Maybe we should start a campaign to get hip Fort Worth musicians who’ve relocated to Austin to come back. Just ’cause. First one to wrangle is alt-country singer-songwriter and Paste magazine darling Collin Herring, whose new album, Ocho, is almost done and includes contributions from co-producers Will Johnson (Centro-matic, South San Gabriel) and Brit Beisenherz. The album, Herring’s fourth, is scheduled for a fall release. Second on the list: Andrew Kenny, who rose to prominence with American Analog Set and is now fronting Pitchfork-approved, giddily twee Americana purveyors Wooden Bird. (See: new vid below.) Third: Marcus Lawyer.

Who’s with me? No one? OK. Screw you very much.




  1. No, I’m totally with you — one main reason I moved here in the late 1990s was that Fort Worth looked poised to be the next Austin (which was tending toward big business-chainyness at the time). Yet we’ve never quite nailed it, except in our glorious & diverse indie-restaurant scene. What can we do to keep artists & musicians & filmmakers etc here, and attract more? Is it as simple as “Be more supportive”?
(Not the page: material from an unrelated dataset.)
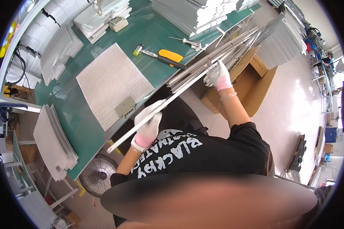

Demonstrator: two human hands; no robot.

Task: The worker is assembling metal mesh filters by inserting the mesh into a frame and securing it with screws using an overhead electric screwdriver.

  2. Well, being the Republican state center doesn’t help. Not enough cultural headlines being generated. Beat up a few more queers. Got to keep people talking about how hip FW is.

  3. Look. There always was and always will be just one Austin, for better or worse. What Fort Worth lacks is a strong music production infrastructure. Every other “music” city — Austin, Nashville, Seattle — has a critical mass of local recording studios manned by reputable producers/musicians. Fort Worth has a couple of studios (Eagle Audio, Fort Worth Sound) but no go-to studio, no place manned by a young, hip producer/musician with a national profile. The closest we have is Will Hunt, who produced Amy Lee from Evanescence’s most recent album. But he’s taken his mixing board to New York City, doing local stuff only on a case-by-case basis. Fusion Records is cool, too, but not the kind of studio to which some up-and-coming Austin artist would get in his car and drive to record.

  4. Keep your eye on Greg White at Sounds Great Studios. He’s producing and engineering some sick albums at his studio in west Fort Worth.